ドル円「2日間で5円」も急騰。昨年は1年間で10円の変動幅。
円高が止まりません。日銀の金融政策決定会合の結果が「ゼロ回答」だったことから、円は対ドルで106円台前半と、約1年半ぶりの円高水準を付けました。
日銀会合の結果は判明する前に、1ドル111円後半で推移していましたが、その後の2日間で5円も円が急騰しました。
昨年(2015年)1年間を通じて、円相場の変動幅は“10円”ほどでしたので、2日で5円の衝撃は大きく、株価も3週間ぶりに一時16,000円台を割り込むまで売られています。
■円高が今期の業績見通しに影響
円相場は輸出企業の業績に直結します。あいにく決算時期と重なってしまったために、今期の業績見通しを大幅に押し下げる要因になっています。
電子部品大手、村田製作所(6981)は4月28日に今期の営業利益が2,400億円(前年比12.9%減)になりそうだと発表しました。
同社の今期の為替想定は1米ドル110円です。2015年の平均レートは約120円でしたが、10円円高に見直すことで、営業利益を350億円程度押し下げる要因になります。
為替の前提が前期と同じ120円であれば、今期の営業利益は2,750億円程度と最高益水準を確保できていた可能性があります。
また、円相場が111円台後半で推移していた27日以前であれば、村田の業績は保守的と市場で受け止められた事でしょう。
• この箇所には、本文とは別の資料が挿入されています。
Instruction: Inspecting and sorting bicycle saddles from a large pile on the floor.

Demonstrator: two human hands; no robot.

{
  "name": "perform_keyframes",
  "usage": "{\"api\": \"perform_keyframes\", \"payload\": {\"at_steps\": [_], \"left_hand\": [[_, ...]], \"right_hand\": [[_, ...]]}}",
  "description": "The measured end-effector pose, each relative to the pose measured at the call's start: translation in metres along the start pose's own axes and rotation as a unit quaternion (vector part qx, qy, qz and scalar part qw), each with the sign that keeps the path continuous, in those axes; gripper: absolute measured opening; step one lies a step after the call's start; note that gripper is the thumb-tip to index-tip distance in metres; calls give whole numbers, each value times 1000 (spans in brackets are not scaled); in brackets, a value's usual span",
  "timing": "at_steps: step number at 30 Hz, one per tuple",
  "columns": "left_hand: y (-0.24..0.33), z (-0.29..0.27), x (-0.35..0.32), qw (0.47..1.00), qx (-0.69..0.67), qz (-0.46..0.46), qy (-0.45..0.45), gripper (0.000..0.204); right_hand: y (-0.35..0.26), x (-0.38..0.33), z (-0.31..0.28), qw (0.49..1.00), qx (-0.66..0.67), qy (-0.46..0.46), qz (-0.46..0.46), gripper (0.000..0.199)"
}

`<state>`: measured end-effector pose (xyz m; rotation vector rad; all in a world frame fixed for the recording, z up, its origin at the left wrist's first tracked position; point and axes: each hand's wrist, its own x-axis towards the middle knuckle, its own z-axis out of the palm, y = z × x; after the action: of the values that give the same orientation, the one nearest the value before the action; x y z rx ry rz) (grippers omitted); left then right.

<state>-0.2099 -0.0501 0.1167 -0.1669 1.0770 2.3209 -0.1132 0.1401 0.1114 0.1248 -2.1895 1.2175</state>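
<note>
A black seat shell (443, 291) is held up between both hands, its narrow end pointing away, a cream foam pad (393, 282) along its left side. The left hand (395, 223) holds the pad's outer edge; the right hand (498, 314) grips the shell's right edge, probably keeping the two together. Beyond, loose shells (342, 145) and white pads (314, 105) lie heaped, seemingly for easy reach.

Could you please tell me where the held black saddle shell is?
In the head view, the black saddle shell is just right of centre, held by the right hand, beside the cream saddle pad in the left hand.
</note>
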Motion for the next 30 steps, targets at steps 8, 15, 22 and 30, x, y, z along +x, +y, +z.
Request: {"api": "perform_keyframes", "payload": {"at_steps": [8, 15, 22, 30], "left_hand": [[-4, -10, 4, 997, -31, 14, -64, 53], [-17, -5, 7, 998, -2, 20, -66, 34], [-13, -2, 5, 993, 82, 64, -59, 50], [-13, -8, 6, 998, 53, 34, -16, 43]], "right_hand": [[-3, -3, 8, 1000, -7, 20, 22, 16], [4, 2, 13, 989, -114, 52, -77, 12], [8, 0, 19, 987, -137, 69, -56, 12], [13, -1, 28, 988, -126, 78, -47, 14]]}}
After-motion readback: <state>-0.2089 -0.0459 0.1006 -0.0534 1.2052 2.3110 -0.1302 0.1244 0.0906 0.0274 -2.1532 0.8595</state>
ただ、週明けの2日(月)には一気に106円台まで円高が進行したため、110円の為替前提はむしろ楽観的と捉えられました。
会社計画を達成するハードルは高いとして、村田製作所の株価は13%安と急落。わずか1日で、4400億円もの時価総額を消失したことになります。
■円高が追い風となる銘柄も
ただ、円高は悪い面ばかりではありません。製品や原材料を輸入する企業であれば、業績面で追い風です。
ニトリ(9843)、ABCマート(2670)など内需企業、日本航空(9201)や東京電力(9501)など燃油を海外から調達する企業は円高による業績寄与が期待できます。
日本航空の17年3月期の最終利益は1,920億円(前年同期比10%増)と、再上場後の最高益を更新する見通しです。
また、輸出企業の中にも円高が業績を押し上げる特殊な例もあります。
ブリヂストン(5108)、ソニー(6758)、ファナック(6954)、トヨタ(7203)、ホンダ(7267)、キヤノン(7751)
日本を代表する輸出企業の面々ですが、この中で“1社だけ”円高が業績を押し上げる銘柄があります。お分かりになりますでしょうか?
もったいぶらずに正解を申し上げましょう。答えはソニーです。対ドルで1円円高になれば、年間の営業利益を70億円程度押し上げる要因になるとみられています。
トヨタ自動車が、1円の円高で400億円の営業利益押し下げ要因になるのとは大違いですが、海外生産を進め、部品などをドル建てで調達していることから、円高・ドル安が業績押し上げ要因になります。
■一概に円高が良いわけではない点も注意
一方、対ドルでの円高は好ましいものの、対ユーロでは1円円高に振れると営業利益を55億円ほど押し下げるとみられており、一概に円高が良いというわけではありませんので、その点はご注意ください。
同じ輸出関連と一括りに捉えられがちですが、為替寄与度は各社まちまちです。中には、決算書類に為替感応度(為替レートの変動が業績に与える影響額)を載せている企業もありますので、決算資料の最終ページまで一度目を通してみてはいかがでしょうか。